De 1885 à 1915, le prince Albert Ier de Monaco (1848-1922), lui-même navigateur et océanographe, met à disposition des scientifiques successivement ses yachts l’Hirondelle, l’Hirondelle II, la Princesse Alice et la Princesse Alice II.
28 campagnes de recherche océanographique sont menées en Méditerranée et dans l’Atlantique nord.
Les yachts sont spécialement conçus pour des travaux océanographiques : ils sont équipés de laboratoires avec tables à roulis, tables éclairantes, réservoirs d’alcool spéciaux et ils disposent d’une distribution d’eau distillée et d’eau de mer.
Les scientifiques, grâce à ce matériel moderne, peuvent alors recueillir des animaux qui échappaient aux engins de récolte habituels.
Les résultats des recherches sont publiés dans 110 volumes intitulés Résultats des campagnes scientifiques accomplies sur son yacht par Albert Ier, Prince Souverain de Monaco : ils concernent l’étude des courants superficiels et l’exploration zoologique des fonds, jusqu’à moins 6 035 mètres.
Il est aussi le fondateur du Musée océanographique de Monaco ouvert en 1910 et de l’Institut océanographique de Paris inauguré en 1911.
Organismes internationaux de coordination
C’est à cette même époque que sont créés les organismes internationaux de coordination :
– 1889, début des réunions qui ont conduit à la création à Copenhague le 22 juillet 1902 d’un Conseil International pour l’Exploration de la Mer (CIEM) ; la France y adhère en 1918. Ce conseil coordonne et assure la promotion de la recherche marine dans l’Atlantique Nord.

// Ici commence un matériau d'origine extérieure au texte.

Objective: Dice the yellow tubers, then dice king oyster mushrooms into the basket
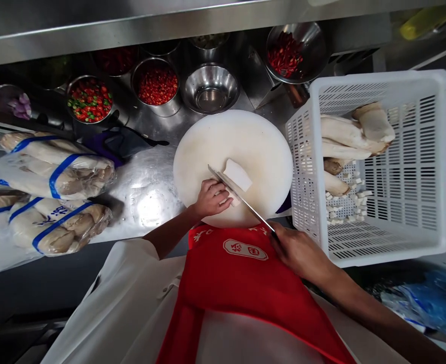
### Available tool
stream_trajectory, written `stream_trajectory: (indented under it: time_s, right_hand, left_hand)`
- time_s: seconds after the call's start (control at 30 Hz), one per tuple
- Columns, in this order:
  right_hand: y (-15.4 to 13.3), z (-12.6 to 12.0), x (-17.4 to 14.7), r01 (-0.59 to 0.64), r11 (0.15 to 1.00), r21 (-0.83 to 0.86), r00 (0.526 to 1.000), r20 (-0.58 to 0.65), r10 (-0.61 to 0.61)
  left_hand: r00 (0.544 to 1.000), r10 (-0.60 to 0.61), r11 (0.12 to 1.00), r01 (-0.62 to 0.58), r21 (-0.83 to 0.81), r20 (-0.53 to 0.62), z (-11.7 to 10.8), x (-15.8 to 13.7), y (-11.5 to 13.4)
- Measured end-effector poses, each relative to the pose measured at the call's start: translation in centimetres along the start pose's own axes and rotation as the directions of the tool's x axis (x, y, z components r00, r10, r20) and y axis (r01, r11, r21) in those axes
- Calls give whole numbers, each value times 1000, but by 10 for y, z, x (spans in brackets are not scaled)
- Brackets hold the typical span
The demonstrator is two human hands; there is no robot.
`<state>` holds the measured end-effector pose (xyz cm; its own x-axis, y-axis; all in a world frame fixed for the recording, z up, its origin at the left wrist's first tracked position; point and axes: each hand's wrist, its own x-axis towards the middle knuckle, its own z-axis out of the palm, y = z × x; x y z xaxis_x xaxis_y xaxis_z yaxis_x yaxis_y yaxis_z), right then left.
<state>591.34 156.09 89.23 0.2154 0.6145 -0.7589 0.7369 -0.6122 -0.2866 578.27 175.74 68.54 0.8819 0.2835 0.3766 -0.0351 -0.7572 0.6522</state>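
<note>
My right hand (297, 251) is wrapped round the handle of a kitchen knife (244, 201). The blade slants up and left over a round white cutting board (204, 136). Curled fingers of my left hand (211, 198) press a piece of white king oyster mushroom (235, 200) against the board, close beside the blade and on its near side. Beyond the blade lies a flat white mushroom slab (238, 175). Part of the held piece is hidden under my fingers and the knife.
A white plastic basket (443, 162) at right holds whole king oyster mushrooms (342, 134) and small white cubes (359, 202). Bagged mushrooms (65, 172) lie at left. Behind the board stand an empty steel bowl (211, 91) and bowls of chopped chillies (158, 86). A steel shelf edge (170, 25) crosses the top.
</note>
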Motion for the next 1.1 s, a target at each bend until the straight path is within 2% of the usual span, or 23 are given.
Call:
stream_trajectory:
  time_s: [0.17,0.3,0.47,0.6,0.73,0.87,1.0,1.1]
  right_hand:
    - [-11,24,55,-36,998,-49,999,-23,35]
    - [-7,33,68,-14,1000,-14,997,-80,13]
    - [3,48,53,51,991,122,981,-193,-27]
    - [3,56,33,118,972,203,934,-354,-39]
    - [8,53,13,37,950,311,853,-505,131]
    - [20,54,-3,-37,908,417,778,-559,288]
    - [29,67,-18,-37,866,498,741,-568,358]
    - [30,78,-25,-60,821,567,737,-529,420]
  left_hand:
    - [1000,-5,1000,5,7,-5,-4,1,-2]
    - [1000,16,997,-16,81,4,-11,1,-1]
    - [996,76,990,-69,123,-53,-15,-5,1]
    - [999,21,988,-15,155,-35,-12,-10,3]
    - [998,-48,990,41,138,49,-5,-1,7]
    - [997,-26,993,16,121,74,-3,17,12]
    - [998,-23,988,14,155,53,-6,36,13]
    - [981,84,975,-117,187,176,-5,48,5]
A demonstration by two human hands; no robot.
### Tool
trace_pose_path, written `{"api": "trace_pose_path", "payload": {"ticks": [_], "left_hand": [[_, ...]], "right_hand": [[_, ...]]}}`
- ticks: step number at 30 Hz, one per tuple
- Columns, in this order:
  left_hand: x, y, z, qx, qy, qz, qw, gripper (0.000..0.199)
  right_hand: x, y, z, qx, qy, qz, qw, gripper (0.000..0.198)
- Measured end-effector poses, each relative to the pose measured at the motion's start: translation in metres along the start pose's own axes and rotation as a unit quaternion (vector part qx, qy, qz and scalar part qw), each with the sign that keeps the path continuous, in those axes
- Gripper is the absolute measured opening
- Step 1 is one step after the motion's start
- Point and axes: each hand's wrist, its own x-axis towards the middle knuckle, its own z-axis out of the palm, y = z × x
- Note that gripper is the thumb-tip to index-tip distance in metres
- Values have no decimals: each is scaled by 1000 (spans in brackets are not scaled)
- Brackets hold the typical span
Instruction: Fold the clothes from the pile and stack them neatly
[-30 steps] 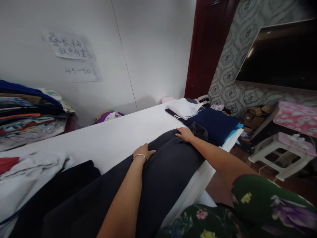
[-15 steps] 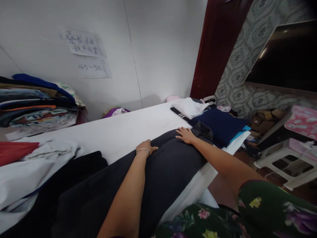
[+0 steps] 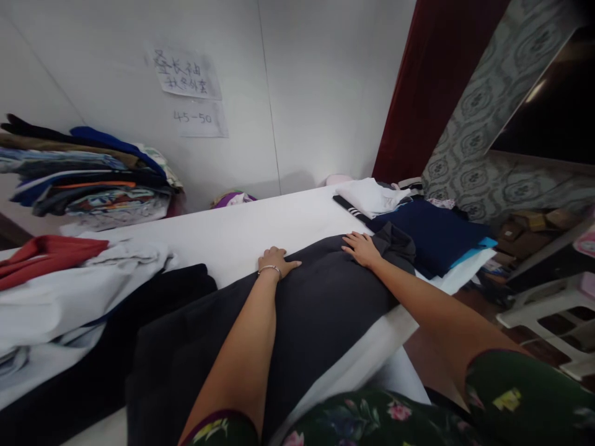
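A dark grey garment (image 3: 320, 310) lies spread over the white table (image 3: 251, 226) in front of me; its exact kind I cannot make out. My left hand (image 3: 275, 261) rests on its far edge, fingers stretched out and thumb apart, a bracelet at the wrist. Farther right, my right hand (image 3: 361, 249) lies flat on the same cloth with its fingers spread, near a bunched grey part (image 3: 395, 244). The cloth's near side hangs toward my body, and a white layer shows below it.
Folded clothes form a tall stack (image 3: 106, 176) at the left by the wall. Nearer lie a red garment (image 3: 51, 257), white ones (image 3: 69, 303) and a black one (image 3: 153, 310). Navy cloth (image 3: 432, 232) and white cloth (image 3: 372, 196) lie at the right end. A stool (image 3: 558, 316) stands beyond.
The view has turned slightly left, so the scene sits farther right. Both hands stay on the grey cloth in nearly the same places; the left fingers look a little more spread.
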Motion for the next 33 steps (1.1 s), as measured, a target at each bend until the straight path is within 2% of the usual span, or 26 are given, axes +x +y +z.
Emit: {"api": "trace_pose_path", "payload": {"ticks": [5, 10, 14, 19, 26, 33], "left_hand": [[1, -4, 2, -35, 14, -6, 999, 72], [-10, -7, -6, -50, -17, 1, 999, 64], [-37, -8, -11, -28, -21, -19, 999, 62], [-84, -16, -11, 28, 25, -92, 995, 66], [-135, -50, -9, 83, 43, -145, 985, 69], [-158, -87, -25, 156, 110, -123, 974, 36]], "right_hand": [[0, 1, 1, -7, -5, -1, 1000, 51], [-3, 5, 5, -24, -2, -14, 1000, 49], [-3, 11, 12, -20, 11, -14, 1000, 48], [0, 18, 23, -15, 29, -26, 999, 48], [2, 21, 31, 14, 56, -19, 998, 47], [3, 19, 30, 46, 65, -12, 997, 46]]}}
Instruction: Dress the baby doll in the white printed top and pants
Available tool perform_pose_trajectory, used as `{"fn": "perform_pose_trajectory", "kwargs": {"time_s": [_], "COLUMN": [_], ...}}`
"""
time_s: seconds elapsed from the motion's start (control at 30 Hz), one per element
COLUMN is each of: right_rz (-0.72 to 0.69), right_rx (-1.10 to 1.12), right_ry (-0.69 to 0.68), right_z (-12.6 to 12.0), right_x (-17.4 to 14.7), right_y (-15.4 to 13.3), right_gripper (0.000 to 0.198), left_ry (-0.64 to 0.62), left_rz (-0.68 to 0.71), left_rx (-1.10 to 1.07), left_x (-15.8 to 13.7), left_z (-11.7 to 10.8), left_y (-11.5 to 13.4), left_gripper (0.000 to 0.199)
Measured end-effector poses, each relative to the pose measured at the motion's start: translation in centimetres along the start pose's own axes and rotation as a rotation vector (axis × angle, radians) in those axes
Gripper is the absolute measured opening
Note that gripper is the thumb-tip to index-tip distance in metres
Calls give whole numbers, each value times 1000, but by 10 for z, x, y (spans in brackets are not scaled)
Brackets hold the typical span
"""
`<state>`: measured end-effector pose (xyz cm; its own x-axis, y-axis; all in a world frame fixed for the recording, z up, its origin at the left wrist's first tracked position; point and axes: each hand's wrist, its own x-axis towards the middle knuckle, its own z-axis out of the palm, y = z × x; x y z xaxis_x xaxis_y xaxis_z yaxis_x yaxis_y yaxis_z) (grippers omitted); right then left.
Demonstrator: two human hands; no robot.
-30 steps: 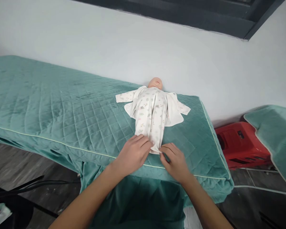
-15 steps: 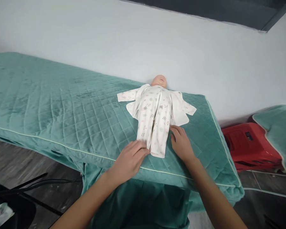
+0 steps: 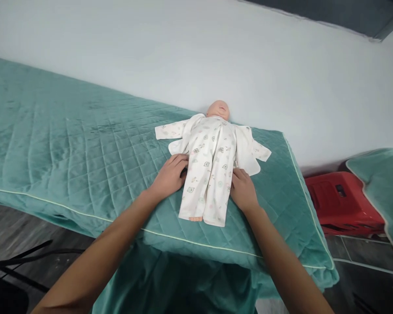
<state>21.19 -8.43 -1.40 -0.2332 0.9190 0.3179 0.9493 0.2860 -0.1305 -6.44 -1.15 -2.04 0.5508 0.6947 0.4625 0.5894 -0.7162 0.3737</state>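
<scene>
A baby doll point(image 3: 218, 109) lies on its back on the green quilted bed cover point(image 3: 94, 157), head towards the wall. Over its body and legs are white printed baby trousers point(image 3: 205, 174), with toes point(image 3: 195, 219) peeking out of the left cuff. A white baby top point(image 3: 247, 144) is spread open beneath, sleeves out to both sides. My left hand point(image 3: 170, 175) is closed at the left edge of the trousers, fingers curled and tips partly hidden by the cloth. On the opposite edge, my right hand point(image 3: 244, 188) is closed against the other trouser leg, its fingertips partly hidden too.
A white wall point(image 3: 124, 48) runs behind the bed. To the right, a red plastic stool point(image 3: 343, 198) stands low beside a green cloth point(image 3: 383, 183). Black rods point(image 3: 22, 259) rise from the floor at the lower left. The bed's front edge carries pale piping.
My left hand has moved up from the left cuff to the thigh's outer side. The left trouser leg has shifted left, exposing toes. My right hand stays by the right leg. The view has shifted slightly.
</scene>
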Motion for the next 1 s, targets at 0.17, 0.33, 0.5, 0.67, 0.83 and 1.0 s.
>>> {"fn": "perform_pose_trajectory", "kwargs": {"time_s": [0.17,0.33,0.5,0.67,0.83,1.0], "right_rz": [18,34,17,-22,-70,-68], "right_rx": [188,168,98,97,71,106], "right_ry": [33,59,91,162,117,68], "right_z": [5,12,10,3,0,-3], "right_x": [-1,2,10,5,-8,-24], "right_y": [-1,-4,-5,2,8,3], "right_gripper": [22,15,16,18,20,21], "left_ry": [-24,-40,-14,40,17,42], "left_rz": [10,69,96,72,65,20], "left_rx": [156,209,149,130,149,22], "left_x": [10,24,21,13,6,3], "left_z": [6,11,8,4,5,5], "left_y": [-9,-15,-13,-8,-2,-8], "left_gripper": [27,20,14,17,19,26]}}
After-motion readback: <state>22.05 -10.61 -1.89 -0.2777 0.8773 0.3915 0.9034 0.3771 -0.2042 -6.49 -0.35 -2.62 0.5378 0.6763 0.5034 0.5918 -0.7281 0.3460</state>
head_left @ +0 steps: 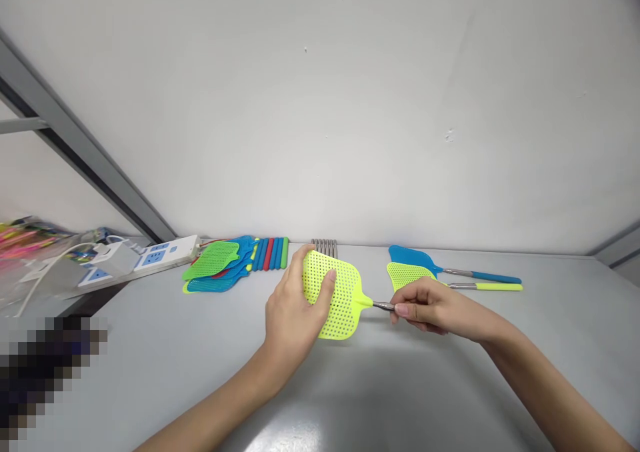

Il compte aujourd’hui 20 membres : Allemagne, Belgique, Canada, Danemark, Espagne, Estonie, Etats-Unis, Finlande, France, Irlande, Islande, Lettonie, Lituanie, Norvège, Pays-Bas, Pologne, Portugal, Royaume-Uni, Russie, Suisse.
Pour en savoir plus : http://www.ices.dk/indexfla.asp
– 1912, création de la CIESM (Commission internationale pour l’exploitation scientifique de la Méditerranée) qui soutient la recherche en Méditerranée et en mer Noire dans de multiples disciplines marines et environnementales. Elle compte aujourd’hui 23 pays membres. Cette commission fut créée suite au 9e congrès de géographie (1908, Genève) où l’idée de l’exploration océanographique de la Méditerranée, dans l’intérêt de la pêche marine, avait été avancée. Un comité spécial avait alors été composé par le Prince Albert Ier de Monaco (le Président) et par plusieurs professeurs : Cori (Trieste), Vinciguerra (Rome), Regnard (Paris), Navarete (Madrid).
Pour en savoir plus : http://www.ciesm.org/index.htm
Programmes de recherche systématiques
Entre 1918 et 1957, sont mis en place des programmes de recherche systématiques nationaux : exploration de l’Atlantique Sud de 1925 à 1927 par le navire allemand Meteor (c’est le premier à réaliser l’étude hydrographique* d’un océan entier et à être équipé d’un sondeur* ultrasonore) ; étude de l’océan Austral au début des années 1930 par le navire britannique Discovery.
L’année Géophysique Internationale (AGI) de 1957 sera le point de départ des programmes internationaux de recherche à l’échelle du globe. Entre juillet et décembre 1958, période d’activité solaire maximum, de nombreuses études des phénomènes géophysiques* eurent lieu afin de mieux connaître les propriétés physiques de la Terre et ses interactions avec le soleil, en divers points du globe, notamment dans les régions polaires, peu étudiées jusqu’alors.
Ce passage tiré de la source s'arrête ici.